The structural problem of the film is that it often feels like three different ones, and not just because of the length. There are zippy, well-narrated portions of the documentary that take us from post-war Germany, through the work of the early electronic music pioneers and like-minded outfits like Tangerine Dream and Can, through each of Kraftwerk’s studio releases from 1971’s Kraftwerk 1 to 1986’s Electric Café, and through the band’s influence on everything from the David Bowie/Brian Eno collaborations of the late ’70s to disco, hip hop, and synth pop. That could be a fascinating 90-minute documentary all by itself.
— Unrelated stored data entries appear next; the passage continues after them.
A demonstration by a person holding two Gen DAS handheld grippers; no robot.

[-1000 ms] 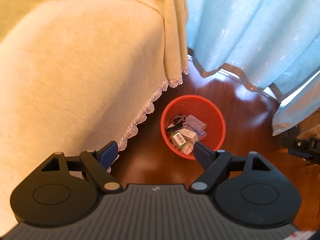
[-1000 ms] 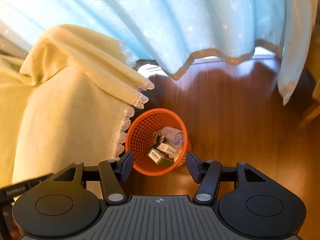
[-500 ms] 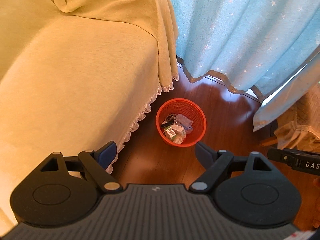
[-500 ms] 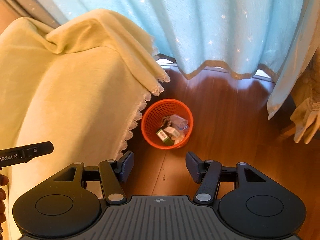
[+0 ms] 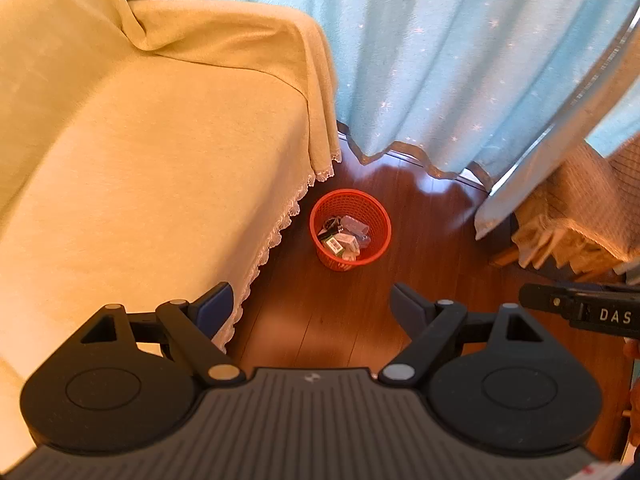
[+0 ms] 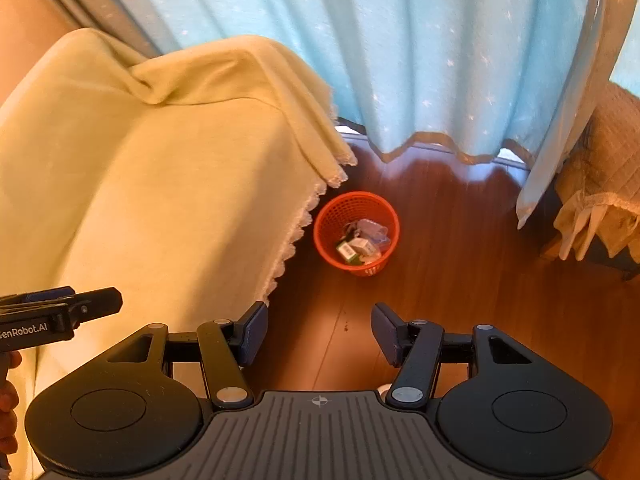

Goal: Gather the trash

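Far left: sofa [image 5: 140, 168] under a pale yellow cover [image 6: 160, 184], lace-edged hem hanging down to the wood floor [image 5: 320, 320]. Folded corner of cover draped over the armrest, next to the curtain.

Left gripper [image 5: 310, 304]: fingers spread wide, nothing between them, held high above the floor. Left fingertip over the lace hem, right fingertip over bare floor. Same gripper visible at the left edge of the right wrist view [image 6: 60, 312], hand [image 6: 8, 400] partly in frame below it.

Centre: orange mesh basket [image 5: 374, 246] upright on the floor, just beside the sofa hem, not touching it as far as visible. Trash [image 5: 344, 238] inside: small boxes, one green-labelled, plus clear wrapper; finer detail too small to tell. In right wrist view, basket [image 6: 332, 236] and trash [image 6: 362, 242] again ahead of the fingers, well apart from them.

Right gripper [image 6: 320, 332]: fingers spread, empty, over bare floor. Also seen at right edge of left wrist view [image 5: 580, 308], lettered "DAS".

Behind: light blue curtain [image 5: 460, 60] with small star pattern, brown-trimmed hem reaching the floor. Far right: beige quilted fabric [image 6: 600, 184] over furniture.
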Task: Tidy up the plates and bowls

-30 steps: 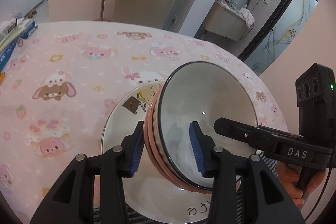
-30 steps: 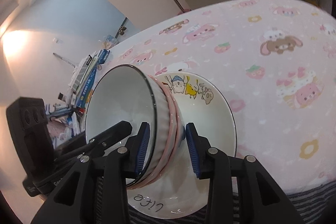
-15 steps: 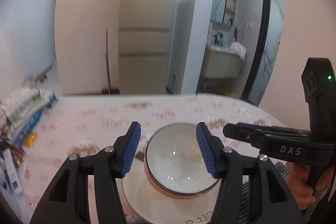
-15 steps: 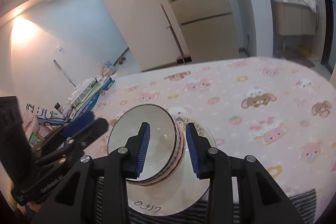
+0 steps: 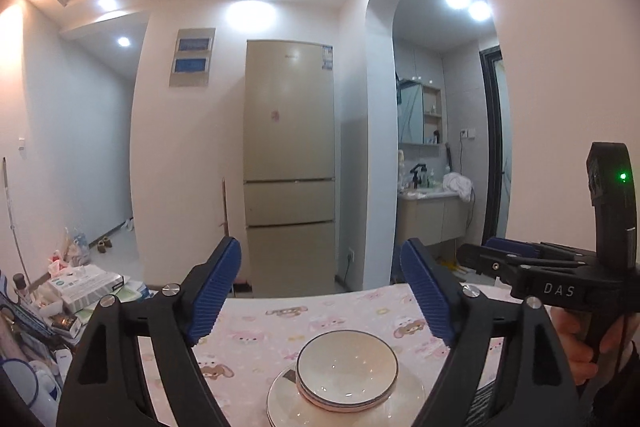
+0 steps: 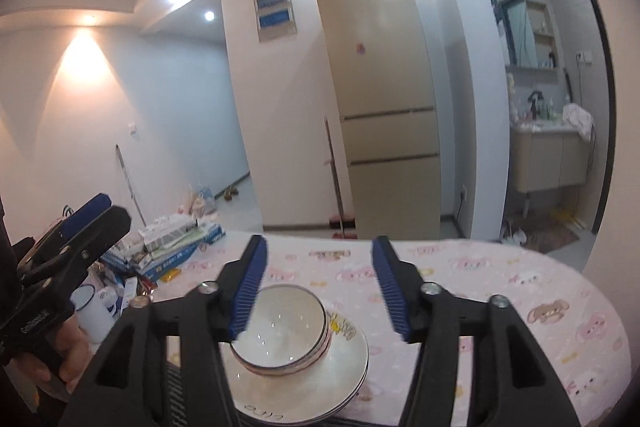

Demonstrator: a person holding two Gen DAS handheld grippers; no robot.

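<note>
A stack of white and pink bowls (image 5: 347,371) sits upright on stacked white plates (image 5: 404,393) at the near edge of the pink cartoon tablecloth (image 5: 280,323). The same bowls (image 6: 280,327) and plates (image 6: 344,367) show in the right wrist view. My left gripper (image 5: 322,291) is open, empty, raised above and behind the stack. My right gripper (image 6: 318,287) is open, empty, also raised above the stack. Each gripper shows in the other's view: the right gripper's fingers (image 5: 516,251) and the left gripper's fingers (image 6: 92,215).
Boxes and books (image 6: 176,243) pile at the table's left side, with a white mug (image 6: 94,311) near them. A beige fridge (image 5: 290,163) stands behind the table, a bathroom sink (image 6: 548,143) at the right. The tablecloth (image 6: 500,279) stretches right of the plates.
Both grippers let go of the bowls, opened wide and lifted up and back. The bowl stack went from tilted in the jaws to resting flat on the plates.
</note>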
Interspersed throughout, however, are the aforementioned interviews, shot on digital video, that often don’t seem well-integrated into the other parts of the film. The electronic music pioneers and journalists are allowed to go on at length, often in thick German accents, providing valuable but sometimes hard to follow detail about the players and historical events in this electronic revolution.

As we get into the Kraftwerk discography, a third film emerges. We get the chance to hear fairly lengthy portions of key album cuts set to interesting visuals. This stuff is great. Unfortunately it draws attention to the fact that there is little music during other parts of the film. Had the filmmakers chosen to use more music, it could have livened up some of those occasionally dry interviews and kept this train moving along a bit more. You get the feeling they had to be very selective about the music they licensed for the film, which is a shame, but an understandable reality these days.

All that being said, there are many moments and insights in the film that I enjoyed a great deal. The section on 1974’s Autobahn, with its homage to the Beach Boys redefined for the German identity, is fascinating. So, too, is the section about Bowie and Eno’s efforts to bring experimental electronic music to a wider audience. Prendergast’s explanation of why Trans-Europe Express is Kraftwerk’s masterpiece and one of the great albums of all time is also worth the price of admission. And hearing Bartos talk about what groups coming from England in the early ’80s brought to electronic music is intriguing, too.

Too often though, the film is just too disjointed, unwieldy, and incomplete to be the definitive document devoted to this subject. The Kraftwerk fan and the ethnomusicologist in me want to love this DVD. But I can’t escape the nagging feeling that it could have been so much more… and less.